Bandırma’ya ulaştığımızda ise İbrahim’in annesini ziyaret etmek için kısa bir mola verdik. 83 yaşındaki annesiyle vakit geçirmek, Budakoğlu için büyük bir anlam taşıyordu. Anne sevgisinin kutsallığına ve yüceliğine bir kez daha tanıklık etmek, o anları oldukça duygusal hale getirdi. Bu ziyaret, yolculuğumuza derin bir insani boyut kattı. Ben de bu süre zarfında Bandırma’yı keşfetme fırsatı buldum. Limanı ve çevresini gezerek şehrin tarihi ve stratejik önemine dair gözlemlerimi not aldım. Bandırma, sadece bir liman kenti değil, aynı zamanda ticari ve kültürel bir merkez olarak da büyük bir öneme sahip.

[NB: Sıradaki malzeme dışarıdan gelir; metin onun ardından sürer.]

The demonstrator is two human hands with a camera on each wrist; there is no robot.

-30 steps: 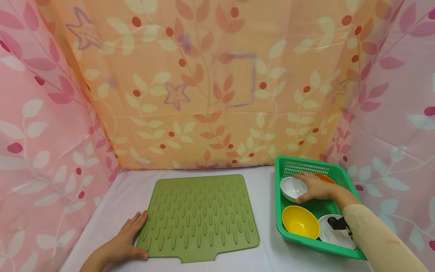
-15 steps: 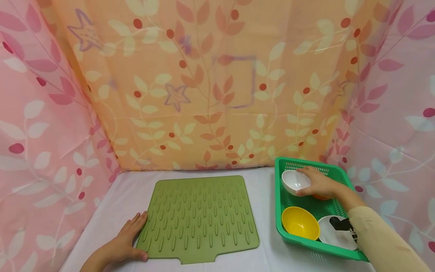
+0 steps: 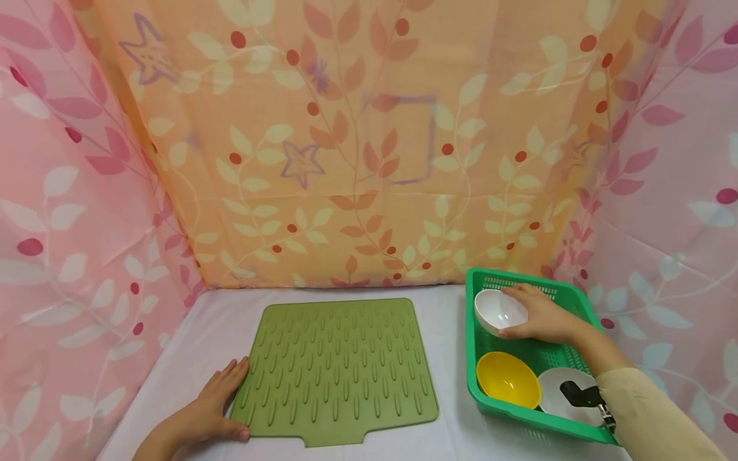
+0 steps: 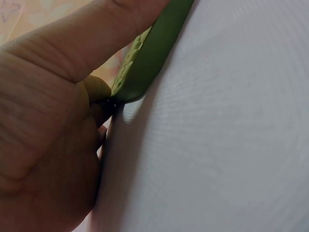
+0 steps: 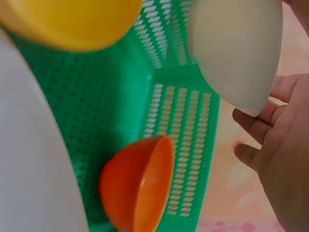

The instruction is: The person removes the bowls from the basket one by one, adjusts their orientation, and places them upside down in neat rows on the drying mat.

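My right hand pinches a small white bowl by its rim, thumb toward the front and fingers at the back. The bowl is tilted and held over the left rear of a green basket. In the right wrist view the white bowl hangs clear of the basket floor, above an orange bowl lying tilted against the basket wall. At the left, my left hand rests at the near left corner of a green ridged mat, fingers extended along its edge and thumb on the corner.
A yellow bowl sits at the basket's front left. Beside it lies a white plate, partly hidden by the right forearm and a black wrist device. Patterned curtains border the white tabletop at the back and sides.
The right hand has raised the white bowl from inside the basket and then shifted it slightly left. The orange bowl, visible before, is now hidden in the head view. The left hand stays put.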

Sonunda Bursa’ya ulaştık. Bu büyük şehir, özellikle Osmangazi ilçesi, tarihi dokusuyla bizi karşıladı. Tophane’de tarihi hislerin eşliğinde yediğimiz Bursa kebabı, yolculuğumuzun en keyifli anlarından biriydi. Bu yemek, sadece bir lezzet değil, Bursa’nın zengin kültürel geçmişine dair bir hatırlatma gibiydi.
Cumartesi sabahı turnuva heyecanı kendini göstermeye başladı. Deneyimli tavla oyuncularının bir araya geldiği bu organizasyon için kuralar çekildi. Bodrum’dan İbrahim Budakoğlu, Fatih Dilekçi, Fatih Işıksoy, Mehmet Bulat ve ben olmak üzere toplam beş kişi katıldık. Bodrum’u bu turnuvada en iyi şekilde temsil etmek için hepimiz uyum ve birlik içinde hareket ediyorduk. Bursa’ya araçla gelmek zor olsa da, Bodrumlu tavla oyuncuları olarak birbirimize olan desteğimiz bu yolculuğun tüm zorluklarını unutturdu. Uyum içinde geçen yolculuğumuz, turnuvada da aynı uyum ve birlikteliği sahaya yansıttı.
Turnuvada en dikkat çeken isimlerden biri, Fatih Dilekçi oldu. Deneyimli tavla oyuncuları arasında sıyrılarak finale çıkmayı başardı. Finalde ise rakibinin çeşitli taktiklerine kapılmadan Bodrum’u en iyi şekilde temsil etti. Eğer rakibinin manipülasyonlarına karşı daha dikkatli olsaydı, birincilikle dönmesi kaçınılmazdı. Ancak bu bile Bodrum adına büyük bir başarıydı. Kendisini bu üstün performansından dolayı en içten dileklerimle kutluyorum.
Bu turnuva, sadece bir oyun değil, aynı zamanda birliğin, dostluğun ve tarihsel dokular arasında kaynaşmanın bir ifadesiydi. Tavla tutkusu, Bursa’nın tarihi atmosferiyle birleştiğinde, unutulmaz bir deneyim yaşadık. Hem Bodrum’un kültürel temsilini hem de tavla oyununun tutkusunu bu turnuvada başarıyla yansıttık.
Sonuç olarak, bu yolculuk sadece bir tavla turnuvasına hazırlık değil, entelektüel sohbetlerle zenginleşen, dostluklarla pekişen ve duygusal anlarla derinleşen bir deneyim oldu. Bodrum’dan Bursa’ya olan bu uzun yolculuğumuz, tavla oyununun birleştirici gücünü bir kez daha kanıtladı.